> Brief
The lines below, from the first through the one containing "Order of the", are to be given again exactly, with pictures left out and nothing added.

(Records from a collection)
<<<<

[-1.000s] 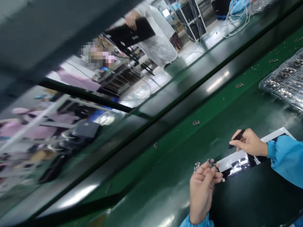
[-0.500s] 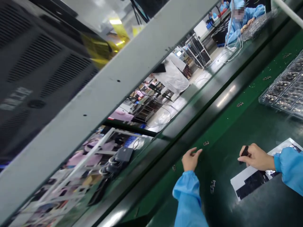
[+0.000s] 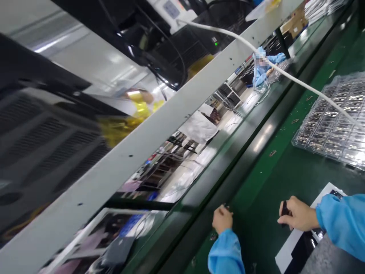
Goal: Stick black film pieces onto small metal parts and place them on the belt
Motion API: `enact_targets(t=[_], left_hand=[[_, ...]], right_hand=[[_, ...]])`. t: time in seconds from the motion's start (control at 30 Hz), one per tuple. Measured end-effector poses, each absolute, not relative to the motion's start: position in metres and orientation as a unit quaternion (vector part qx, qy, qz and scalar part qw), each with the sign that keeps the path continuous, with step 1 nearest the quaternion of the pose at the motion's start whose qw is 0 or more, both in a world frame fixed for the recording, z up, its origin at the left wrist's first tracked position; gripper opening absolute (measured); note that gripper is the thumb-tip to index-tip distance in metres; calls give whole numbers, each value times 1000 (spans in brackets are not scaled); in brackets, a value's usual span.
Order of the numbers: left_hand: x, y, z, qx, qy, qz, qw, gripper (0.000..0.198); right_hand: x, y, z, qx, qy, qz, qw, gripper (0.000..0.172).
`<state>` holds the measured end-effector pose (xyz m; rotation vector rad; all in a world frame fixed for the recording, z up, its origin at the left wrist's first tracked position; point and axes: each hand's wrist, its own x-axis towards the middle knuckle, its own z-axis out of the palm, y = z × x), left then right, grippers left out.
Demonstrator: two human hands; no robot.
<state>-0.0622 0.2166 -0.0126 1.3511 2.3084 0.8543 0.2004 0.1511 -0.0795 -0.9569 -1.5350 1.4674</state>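
My left hand (image 3: 222, 219), in a blue sleeve, is closed at the edge of the green work surface, with a small metal part (image 3: 226, 206) showing at its fingertips. To the right, my right hand (image 3: 296, 214) is wrapped round a small black object (image 3: 284, 209). Beneath my right forearm lies a white sheet (image 3: 288, 249) with black pieces on it. One loose small metal part (image 3: 213, 236) sits just below my left hand.
A clear tray (image 3: 330, 118) filled with metal parts lies at the right. More small parts (image 3: 273, 153) are spaced along the green strip. A white cable (image 3: 302, 84) crosses above. A grey beam (image 3: 159, 121) runs diagonally; a person in blue (image 3: 260, 74) works beyond it.
The view has shifted, showing more of the tray and the white cable. My left hand has closed at a small metal part. My right hand keeps the black object.
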Motion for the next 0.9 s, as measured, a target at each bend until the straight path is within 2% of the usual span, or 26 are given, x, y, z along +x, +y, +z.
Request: enact_targets(t=[0.1,0.17,0.23,0.33,0.43,0.5,0.6,0.73,0.9], left_hand=[[-50,214,4,403,791,415,198,26],[-41,201,12,364,771,467,235,22],[-32,178,17,334,752,497,277,12],[-13,125,19,343,727,500,323,20],[18,63,13,516,715,374,286,17],[41,30,2,651,675,267,224,13],[69,10,-20,773,603,159,121,16],[86,19,-37,809,584,62,27,15],[88,28,-43,808,589,19,-12,12]], right_hand=[[206,156,-77,-367,-615,577,392,12],[212,158,-76,-350,-632,575,383,12],[219,161,-73,-349,-647,557,386,12],[227,164,-64,-370,-630,548,408,17],[230,163,-53,-350,-580,633,374,22],[228,160,-50,-331,-555,691,324,25],[222,158,-53,-336,-560,705,276,28],[218,161,-61,-356,-583,681,264,25],[219,162,-62,-377,-581,679,244,20]])
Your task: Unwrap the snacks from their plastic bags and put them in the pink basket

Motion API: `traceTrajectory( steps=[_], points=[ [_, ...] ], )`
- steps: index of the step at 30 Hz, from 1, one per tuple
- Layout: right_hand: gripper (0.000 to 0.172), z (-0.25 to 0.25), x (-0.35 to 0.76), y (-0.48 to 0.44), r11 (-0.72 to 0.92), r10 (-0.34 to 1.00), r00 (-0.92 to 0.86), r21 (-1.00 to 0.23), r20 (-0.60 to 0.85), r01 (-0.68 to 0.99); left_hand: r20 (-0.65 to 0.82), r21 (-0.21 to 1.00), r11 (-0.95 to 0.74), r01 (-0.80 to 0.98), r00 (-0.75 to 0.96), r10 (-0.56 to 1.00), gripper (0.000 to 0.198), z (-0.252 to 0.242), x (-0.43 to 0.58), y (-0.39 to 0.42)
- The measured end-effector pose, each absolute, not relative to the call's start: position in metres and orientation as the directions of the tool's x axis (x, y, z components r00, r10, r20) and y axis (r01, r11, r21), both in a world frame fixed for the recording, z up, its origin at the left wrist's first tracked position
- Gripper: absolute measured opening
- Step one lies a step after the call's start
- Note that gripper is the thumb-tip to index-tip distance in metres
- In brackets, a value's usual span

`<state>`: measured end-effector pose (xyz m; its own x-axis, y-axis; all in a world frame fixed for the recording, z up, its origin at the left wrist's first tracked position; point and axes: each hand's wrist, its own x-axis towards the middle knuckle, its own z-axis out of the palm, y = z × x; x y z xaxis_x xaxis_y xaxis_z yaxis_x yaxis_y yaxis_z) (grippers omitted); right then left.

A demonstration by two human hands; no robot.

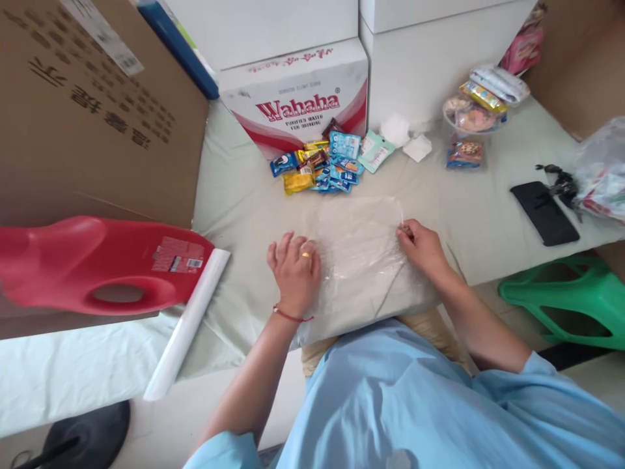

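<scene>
A thin, clear plastic bag [361, 228] lies flat and a little wrinkled on the cloth-covered table in front of me. My left hand [295, 267], with a ring and a red cord bracelet, rests at the bag's left edge, palm down with fingers apart. At the opposite edge, my right hand [420, 247] is closed, thumb and fingertips pinching the bag's right side. Just beyond the bag is a pile of small snack packets [322, 166], blue, yellow and brown. A pale green packet [375, 151] lies beside that pile.
Behind the packets stands a Wahaha water carton [303, 98]. To the left are a red plastic jug [161, 247], a white roll [190, 326] and a large cardboard box [97, 117]. A snack bowl [471, 124], a black phone [544, 212] and a green stool [566, 293] are right.
</scene>
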<state>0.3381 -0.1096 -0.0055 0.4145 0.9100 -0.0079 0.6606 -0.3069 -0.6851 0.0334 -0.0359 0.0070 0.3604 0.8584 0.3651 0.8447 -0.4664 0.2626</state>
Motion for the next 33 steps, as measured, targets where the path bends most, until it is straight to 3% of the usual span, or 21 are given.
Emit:
traceTrajectory(
  steps=[2, 4, 8, 10, 14, 18, 22, 25, 27, 29, 33],
  points=[
    [0.03, -0.006, 0.344, -0.11, -0.346, 0.903, 0.429, -0.643, -0.029, 0.683, 0.188, 0.207, -0.545, 0.813, 0.513, 0.837, 0.04, 0.006, 0.035, -0.036],
    [0.034, -0.006, 0.353, -0.112, -0.395, 0.888, 0.457, -0.583, -0.044, 0.71, 0.059, 0.19, -0.538, 0.821, 0.538, 0.841, 0.051, 0.003, 0.035, -0.036],
    [0.035, 0.001, 0.372, -0.115, -0.476, 0.834, 0.552, -0.476, 0.025, 0.74, -0.021, 0.176, -0.493, 0.852, 0.504, 0.863, 0.059, -0.005, 0.032, -0.038],
    [0.033, 0.011, 0.368, -0.114, -0.414, 0.839, 0.528, -0.479, 0.128, 0.774, -0.031, 0.193, -0.483, 0.854, 0.497, 0.867, 0.061, -0.005, 0.032, -0.039],
    [0.031, 0.029, 0.316, -0.112, -0.042, 0.951, 0.199, -0.538, 0.238, 0.842, 0.013, 0.255, -0.392, 0.884, 0.402, 0.916, 0.059, 0.003, 0.038, -0.039],
    [0.033, 0.023, 0.239, -0.118, 0.324, 0.946, -0.271, -0.535, 0.179, 0.78, 0.143, 0.25, -0.399, 0.882, 0.374, 0.916, 0.055, 0.013, 0.044, -0.031],
    [0.042, 0.001, 0.201, -0.131, 0.479, 0.852, -0.514, -0.534, 0.094, 0.697, 0.055, 0.217, -0.475, 0.853, 0.476, 0.878, 0.058, 0.009, 0.038, -0.018],
    [0.038, -0.001, 0.212, -0.132, 0.495, 0.805, -0.585, -0.655, 0.098, 0.571, -0.056, 0.185, -0.473, 0.861, 0.49, 0.87, 0.061, 0.001, 0.029, -0.011],
    [0.032, 0.007, 0.233, -0.121, 0.445, 0.819, -0.557, -0.762, 0.135, 0.471, -0.075, 0.17, -0.469, 0.867, 0.486, 0.871, 0.062, -0.003, 0.026, -0.01],
    [0.029, 0.018, 0.261, -0.097, 0.35, 0.896, -0.419, -0.816, 0.149, 0.459, -0.062, 0.163, -0.469, 0.868, 0.484, 0.873, 0.062, -0.005, 0.026, -0.009],
    [0.024, 0.032, 0.325, -0.016, 0.076, 0.993, 0.02, -0.751, 0.119, 0.656, -0.04, 0.168, -0.477, 0.863, 0.489, 0.871, 0.061, -0.005, 0.026, -0.01]
  ],
)
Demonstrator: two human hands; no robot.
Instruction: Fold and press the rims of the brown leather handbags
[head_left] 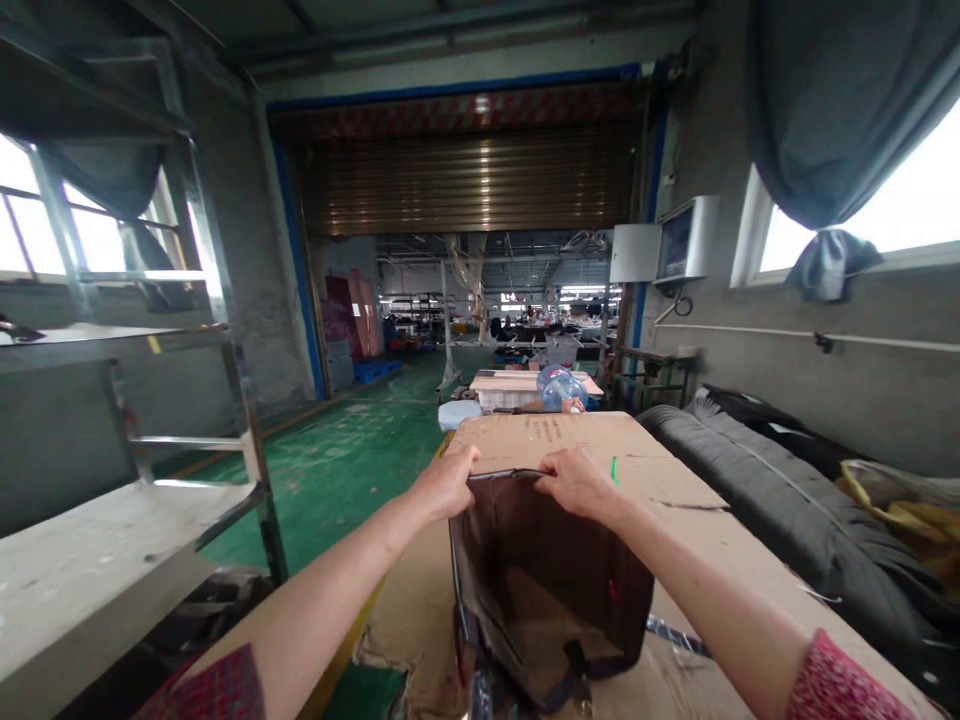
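Note:
A dark brown fabric bag (551, 585) lies on a cardboard-covered table (675, 500) in front of me. My left hand (448, 482) grips the bag's far edge at its left corner, fingers curled over it. My right hand (576, 480) grips the same edge further right, fingers closed on the fabric. The bag's mouth faces me and shows a lighter brown lining. A black strap (585, 672) hangs at the bag's near end. A small green mark (613, 470) sits on the cardboard just right of my right hand.
Metal shelving (172, 400) stands at the left. Dark grey fabric rolls (757, 480) lie along the right wall, with a yellow bag (900, 500) beyond. A clear water bottle (561, 388) and boxes sit past the table's far end. Green floor (352, 450) leads to an open roller door (472, 180).

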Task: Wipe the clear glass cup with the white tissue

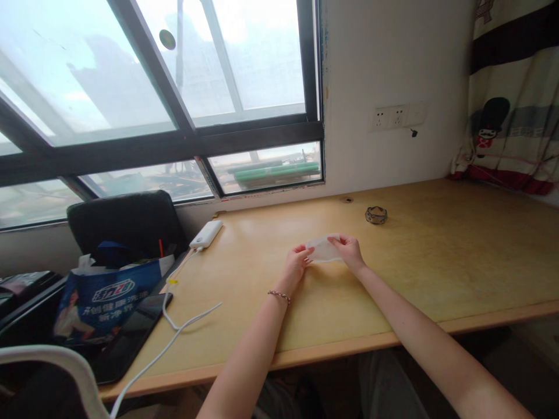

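A thin, whitish, partly see-through sheet [324, 250], perhaps tissue or a wipe, is stretched between my two hands just over the wooden table [437, 262]. My left hand [297, 263] pinches its left edge between thumb and fingers, and a beaded bracelet [279, 296] circles that wrist. On the other side, my right hand [349, 250] grips the sheet's upper right corner, fingers closed. Past my right hand, a dark ring-shaped object [376, 215] rests on the table.
A white power bank [207, 234] with a white cable [183, 327] lies at the table's left. Beside it are a dark tablet-like slab [131, 343], a blue printed bag [109, 297] and a black chair [126, 221]. Wall sockets [397, 117] and a curtain [515, 99] are at the right.
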The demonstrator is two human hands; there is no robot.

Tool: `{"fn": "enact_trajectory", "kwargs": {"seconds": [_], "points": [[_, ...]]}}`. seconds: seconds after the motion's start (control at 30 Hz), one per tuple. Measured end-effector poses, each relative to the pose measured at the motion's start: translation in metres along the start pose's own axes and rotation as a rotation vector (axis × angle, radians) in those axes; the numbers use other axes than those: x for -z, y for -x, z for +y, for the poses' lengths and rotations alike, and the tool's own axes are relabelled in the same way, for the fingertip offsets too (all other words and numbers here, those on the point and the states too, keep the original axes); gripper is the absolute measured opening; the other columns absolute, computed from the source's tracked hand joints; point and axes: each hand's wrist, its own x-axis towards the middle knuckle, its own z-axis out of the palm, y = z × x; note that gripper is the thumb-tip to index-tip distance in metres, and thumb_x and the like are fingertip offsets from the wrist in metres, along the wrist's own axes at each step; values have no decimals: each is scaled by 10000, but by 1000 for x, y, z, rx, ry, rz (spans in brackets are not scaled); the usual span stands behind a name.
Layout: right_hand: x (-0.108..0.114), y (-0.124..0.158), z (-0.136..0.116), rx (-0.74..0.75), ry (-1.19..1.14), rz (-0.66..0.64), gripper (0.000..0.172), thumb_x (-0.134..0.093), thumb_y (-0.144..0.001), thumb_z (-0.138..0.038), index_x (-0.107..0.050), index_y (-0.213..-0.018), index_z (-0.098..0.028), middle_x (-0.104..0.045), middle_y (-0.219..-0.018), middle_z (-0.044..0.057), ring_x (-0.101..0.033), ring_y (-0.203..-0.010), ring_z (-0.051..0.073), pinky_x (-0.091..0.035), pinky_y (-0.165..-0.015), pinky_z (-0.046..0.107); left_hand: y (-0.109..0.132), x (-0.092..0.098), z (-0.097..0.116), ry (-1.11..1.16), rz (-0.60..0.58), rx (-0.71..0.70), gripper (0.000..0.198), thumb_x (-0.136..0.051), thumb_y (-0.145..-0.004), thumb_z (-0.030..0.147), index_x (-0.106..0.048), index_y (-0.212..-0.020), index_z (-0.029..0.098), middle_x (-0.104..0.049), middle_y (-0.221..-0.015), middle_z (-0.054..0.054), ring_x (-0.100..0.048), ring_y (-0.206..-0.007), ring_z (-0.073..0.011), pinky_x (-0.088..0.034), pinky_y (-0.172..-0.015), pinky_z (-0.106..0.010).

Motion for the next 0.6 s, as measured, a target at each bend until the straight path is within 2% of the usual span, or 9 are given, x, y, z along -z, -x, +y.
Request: {"fn": "enact_trajectory", "kwargs": {"seconds": [0.17,0.23,0.37,0.43,0.6], "points": [[1,-5,-1,-65,-146,48,333,-622,-618,-467,-648,-717,-150,-628,-638,11,-539,-562,144,-427,-534,250,-4,5,-1,3,57,-44,250,-722,-544,159,-611,-765,122,-660,-799,-88,-620,-778,-182,-460,-728,-275],[1,-5,-1,-88,-200,52,324,-631,-615,-463,-647,-716,-155,-641,-658,17,-551,-569,150,-439,-544,260,-3,4,-1,15,0,-44,281,-713,-562,151,-616,-825,127,-661,-840,-95,-621,-792,-185,-461,-747,-286],[1,-4,-1,-125,-292,15,293,-654,-612,-439,-651,-719,-166,-657,-689,23,-564,-569,154,-445,-548,265,4,-3,0,49,-196,15,288,-661,-650,206,-625,-919,112,-665,-861,-100,-615,-834,-208,-463,-784,-322],[0,-3,-2,-140,-294,-4,294,-653,-613,-441,-650,-715,-166,-659,-689,24,-567,-565,155,-441,-539,265,7,-6,-1,28,-232,64,280,-650,-666,219,-633,-921,103,-670,-833,-92,-616,-828,-220,-469,-777,-335],[0,-2,-4,-152,-272,-112,325,-672,-594,-412,-645,-801,-162,-669,-751,33,-594,-639,174,-457,-583,273,8,-8,-4,-15,-138,128,301,-663,-662,254,-636,-916,94,-674,-806,-93,-626,-764,-219,-486,-716,-317]]}}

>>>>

> Your solution
[-1.000s] 
[-0.500s] 
[+0.000s] 
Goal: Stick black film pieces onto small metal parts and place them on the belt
Motion API: `enact_targets(t=[_], left_hand=[[_, ...]], right_hand=[[_, ...]])`. t: time in seconds from the motion's start (control at 30 Hz), one per tuple. Measured end-effector poses, each absolute, not relative to the motion's start: position in metres and orientation as a unit quaternion (vector part qx, qy, qz and scalar part qw), each with the sign that keeps the path continuous, with step 1 nearest the quaternion of the pose at the motion's start whose qw is 0 or more, both in a world frame fixed for the recording, z up, its origin at the left wrist's first tracked position; gripper opening absolute (measured); note that gripper is the thumb-tip to index-tip distance in metres; calls give whole numbers, each value times 1000 (spans in brackets are not scaled); in brackets, a value's usual span.
Order of the numbers: left_hand: x, y, z, qx, qy, qz, qw, gripper (0.000..0.198); right_hand: x, y, z, qx, qy, qz, qw, gripper (0.000..0.172).

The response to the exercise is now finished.